EVZ (Erinnerung, Verantwortung und Zukunft – “Remembrance, Responsibility and Future”) said it was dumping €1.2m worth of shares in Glencore, the Anglo-Swiss commodities mining and trading firm. Another €60,000 worth of shares in Canadian gold mining firm Goldcorp and €6,000 worth of shares in Johnson Matthey, a UK precious metals distributor, would also be sold, EVZ said.
The divestments are a result of the EVZ’s latest screening of its equity and bond portfolios to ensure that investees uphold its own ESG (environmental, social and governance) criteria. The foundation can exclude companies that, for example, rely on forced labour or are involved in the production of banned weapons (e.g. cluster bombs or land mines).
German ESG research firm Oekom screens EVZ’s equities (23% of assets) and bonds (66%) to determine which companies are in breach before an engagement campaign is started.
Regarding the violations, Oekom said its research reflected that a copper-gold mine owned by Glencore in the Philippines had infringed on the rights of the indigenous population, and that during a conflict with the Philippine military, numerous anti-mine protestors were killed.In Goldcorp’s case, Oekom said its Marlin mine in Guatemala had seen violent protests between locals and police between 2010 and 2013. In addition, a separate mine in Honduras operated by the Canadian gold extractor had been responsible for significant environmental damage, including arsenic poisoning. Johnson Matthey was targeted because it is a supplier to Goldcorp, said Oekom.

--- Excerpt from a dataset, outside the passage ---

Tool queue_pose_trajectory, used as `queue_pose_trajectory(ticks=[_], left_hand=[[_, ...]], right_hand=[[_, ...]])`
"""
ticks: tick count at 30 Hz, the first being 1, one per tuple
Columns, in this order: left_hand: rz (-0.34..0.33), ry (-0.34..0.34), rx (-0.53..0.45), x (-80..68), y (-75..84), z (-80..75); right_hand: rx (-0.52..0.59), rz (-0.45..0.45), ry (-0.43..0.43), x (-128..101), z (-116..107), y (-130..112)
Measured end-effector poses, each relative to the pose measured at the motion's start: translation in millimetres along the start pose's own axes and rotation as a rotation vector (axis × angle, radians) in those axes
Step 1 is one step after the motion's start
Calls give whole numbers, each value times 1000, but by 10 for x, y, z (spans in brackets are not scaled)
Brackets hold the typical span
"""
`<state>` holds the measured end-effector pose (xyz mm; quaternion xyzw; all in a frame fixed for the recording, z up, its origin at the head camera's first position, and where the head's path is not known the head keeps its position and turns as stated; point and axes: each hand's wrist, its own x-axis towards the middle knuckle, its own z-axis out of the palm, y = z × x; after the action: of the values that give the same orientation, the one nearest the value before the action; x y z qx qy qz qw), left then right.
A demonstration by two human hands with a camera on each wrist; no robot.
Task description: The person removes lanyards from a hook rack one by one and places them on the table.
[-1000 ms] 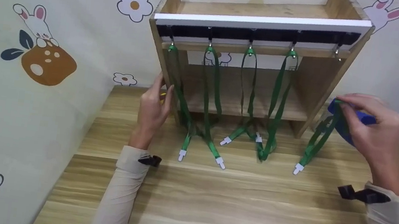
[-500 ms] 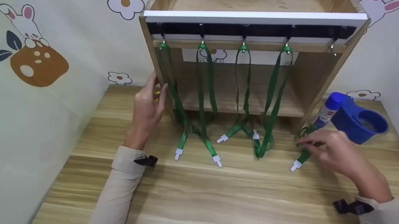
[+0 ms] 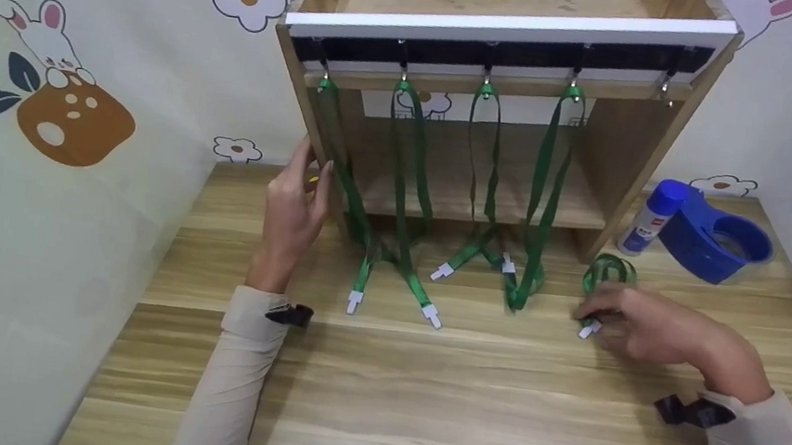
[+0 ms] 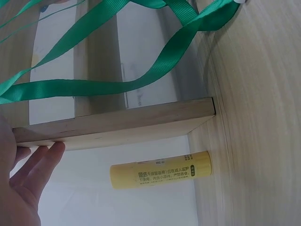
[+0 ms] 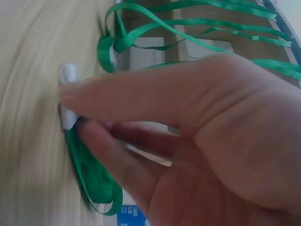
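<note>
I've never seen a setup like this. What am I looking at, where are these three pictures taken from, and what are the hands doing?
No machine here: a person wears three cameras. The wide picture comes from the head, the other two from the wrists. On the wooden table stands a small wooden shelf with a row of hooks; four green lanyards hang from them. The left hand rests against the shelf's side. The right hand pinches a fifth lanyard lying on the table. A blue tape dispenser and glue stick stand nearby.
</note>
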<state>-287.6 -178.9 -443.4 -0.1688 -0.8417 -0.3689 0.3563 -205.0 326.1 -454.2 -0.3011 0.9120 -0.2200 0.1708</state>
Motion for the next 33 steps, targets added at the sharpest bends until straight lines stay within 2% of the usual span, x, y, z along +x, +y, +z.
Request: queue_pose_trajectory(ticks=[3, 10, 13, 20, 28, 33], left_hand=[[3, 4, -6, 12, 6, 10], [9, 7, -10, -2, 2, 13], [10, 7, -6, 0, -2, 9], [5, 1, 8, 10, -11, 2], [-9, 8, 13, -5, -10, -8], [-19, 1, 8, 4, -1, 10]], right_hand=[[-15, 23, 45, 29, 41, -2], [-111, 36, 243, 101, 80, 48], [-117, 86, 286, 97, 45, 116], [-72, 219, 304, 96, -52, 314], [-17, 216, 312, 279, -74, 397], [-33, 218, 320, 249, -108, 422]])
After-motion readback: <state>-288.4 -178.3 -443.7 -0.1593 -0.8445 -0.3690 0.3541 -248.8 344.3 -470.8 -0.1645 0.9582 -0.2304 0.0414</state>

The three firms join four others – Apple, Walmart, Shell and Barrick Gold – that EVZ blacklisted one year ago. Apple and Walmart were excluded due to their involvement with child labour. Shell was cast out for environmental damage (oil spills) in Nigeria, while Barrick was dumped for an alleged violent crackdown of labour protests at two of its mines. EVZ said that it recently reached out to the four companies it excluded in 2013 but that, again, they declined to engage.
“There are three goals associated with our engagement process,” said Martin Salm, Chief Executive of EVZ. “The first is that by adhering to ethical criteria when we invest, we aim to produce good returns. Secondly, by being ethical we live up to our responsibility to forced labourers under the Nazi regime. And the third goal is to achieve more with investees by publicising the results of our engagement.”
Meanwhile, Hermes Equity Ownership Services, the engagement firm that’s ultimately owned by the BT Pension Scheme, has welcomed the appointment of (female) former mining executive Patrice Merrin to the board of Glencore. Glencore has been under increasing pressure for being the only FTSE100 company with an all-male board.